-------- Data block

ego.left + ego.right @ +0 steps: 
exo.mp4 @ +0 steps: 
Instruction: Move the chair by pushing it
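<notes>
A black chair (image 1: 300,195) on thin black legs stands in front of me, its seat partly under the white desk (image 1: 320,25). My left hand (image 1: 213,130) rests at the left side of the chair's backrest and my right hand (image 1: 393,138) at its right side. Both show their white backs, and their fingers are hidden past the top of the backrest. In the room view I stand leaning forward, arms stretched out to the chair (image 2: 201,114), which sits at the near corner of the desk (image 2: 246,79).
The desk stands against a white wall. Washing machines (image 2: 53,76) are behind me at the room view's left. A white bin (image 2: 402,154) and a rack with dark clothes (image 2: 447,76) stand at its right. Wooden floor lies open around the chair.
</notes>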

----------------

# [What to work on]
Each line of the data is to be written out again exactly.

# [Answer for the task]
ego.left + ego.right @ +0 steps: 
exo.mp4 @ +0 steps: 
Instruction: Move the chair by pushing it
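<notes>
A black chair (image 1: 300,195) on thin black legs stands in front of me, its seat partly under the white desk (image 1: 320,25). My left hand (image 1: 213,130) rests at the left side of the chair's backrest and my right hand (image 1: 393,138) at its right side. Both show their white backs, and their fingers are hidden past the top of the backrest. In the room view I stand leaning forward, arms stretched out to the chair (image 2: 201,114), which sits at the near corner of the desk (image 2: 246,79).
The desk stands against a white wall. Washing machines (image 2: 53,76) are behind me at the room view's left. A white bin (image 2: 402,154) and a rack with dark clothes (image 2: 447,76) stand at its right. Wooden floor lies open around the chair.
</notes>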

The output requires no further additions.